Wednesday, April 7, 2010

So you I am sure read that I got a new job. I now work at my gym in the daucare area. It is fun but also very boring. It can be trying to. There are just some kids I would like to bend over my knee!! Killian loves going when he gets to. Part of the reason I took the job is because it's the hours that hes in school. It's only a couple of hours a day. And thats good for me. Bailey has love hate relationship with daycare. to get her in the door is a nightmare. She hides behind the door and won't come out unless I carry her in. I always have a ton of stuff in my hands of course. Then when we get in she crys and crys and has a tantrum. She gets over it quickly..most of the time. Today was not one of those days. She was awful for at least....well almost the whole time really! I was holding a baby and she wanted me holding her. But there were so many kids that baby Jada wanted me. I loved it of course. The baby even fell asleep in my arms. How could I not love that? Bailey calmed down a little and tried touching the baby and cooed at her. I had to tell her to do something else so she didn't wake her. The minute I went to lay that cute little baby down she woke up. I would have loved to hold her longer but it was time for me to go. I was also ready to choke her brother. He is a very angery kid. I understand his acting out cause his parents are going threw a divorce..but I still can't stand the kid..
Working in the morning has killed my workout times. I work during my favorite morning classes..ALL OF THEM! I have had to start taking the night classes and so far hate it. I don't even make it to most of them. Good thing my member ship is free now cause I hardly get to go these days! O.k. it's just been the last couple of weeks being I havent been working there any more then that. I do like it there I just don't have anyone to work out with now. My friend Jelena trys her best to go with me but has a hard time making it in the evenings. Same as me.
As you might have read on the one statement I made on facebook before I earased it, my grandma is dieing. She has for the second time breast cancer.
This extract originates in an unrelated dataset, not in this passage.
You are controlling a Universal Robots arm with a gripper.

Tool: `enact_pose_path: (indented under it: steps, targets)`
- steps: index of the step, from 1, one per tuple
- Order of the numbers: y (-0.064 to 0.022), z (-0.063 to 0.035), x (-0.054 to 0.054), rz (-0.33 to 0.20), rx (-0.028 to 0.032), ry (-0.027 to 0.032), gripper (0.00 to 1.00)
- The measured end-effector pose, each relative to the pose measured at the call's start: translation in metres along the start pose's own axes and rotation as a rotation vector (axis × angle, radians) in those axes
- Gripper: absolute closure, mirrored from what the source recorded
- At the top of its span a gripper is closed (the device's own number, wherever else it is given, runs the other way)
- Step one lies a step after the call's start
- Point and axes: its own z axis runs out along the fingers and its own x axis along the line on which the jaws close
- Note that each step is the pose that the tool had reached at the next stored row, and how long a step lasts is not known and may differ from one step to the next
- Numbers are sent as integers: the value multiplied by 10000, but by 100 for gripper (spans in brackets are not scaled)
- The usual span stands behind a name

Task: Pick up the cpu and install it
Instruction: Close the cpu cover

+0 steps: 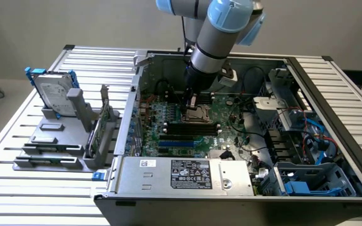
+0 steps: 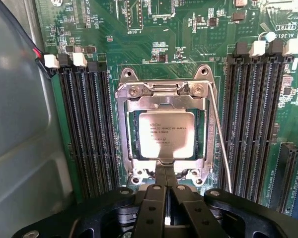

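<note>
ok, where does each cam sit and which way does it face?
Exterior view: off the arm, raised, looking down into the open computer case; the arm reaches down to the socket.
Wrist view: on the wrist, looking along the shut gripper at the cpu in its socket, flanked by memory slots.
Shared: the socket and the green motherboard.

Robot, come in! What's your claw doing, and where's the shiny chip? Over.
Gripper shut, empty, at the edge of the socket. Cpu lying flat inside the metal frame. Thin lever wire beside it; nothing covering the cpu.
</note>
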Motion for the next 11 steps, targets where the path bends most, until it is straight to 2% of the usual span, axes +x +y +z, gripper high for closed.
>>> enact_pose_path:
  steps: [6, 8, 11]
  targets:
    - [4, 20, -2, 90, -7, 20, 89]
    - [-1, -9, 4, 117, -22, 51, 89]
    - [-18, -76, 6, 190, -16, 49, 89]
Shes had it for awhile but it has at last taken its toll on her body. She has 5 months left of her 92 years of life. I don not think I will go to her funeral. I do not want to see my family. I dread the day I see any of their faces again. I feel such hate towards them. I start feeling really mean whenever I think of them. They are not a happy thought for me. I am sad I can't go to my grandmas funeral...or I guess won't..but the living make things worse.
I am so grumpy lately. I would like to go back on zyprexa, I surprise myself saying that. But I am not fine with out it like I thought I was. But the weight gain is just to awful. Yet without it I feel awful all the time. So grumpy..I am not sure what to do. I think I would rather live with the weight gain. But Wayne wouldn't. great suport I have here at home. I guess I will have to continue being torchered.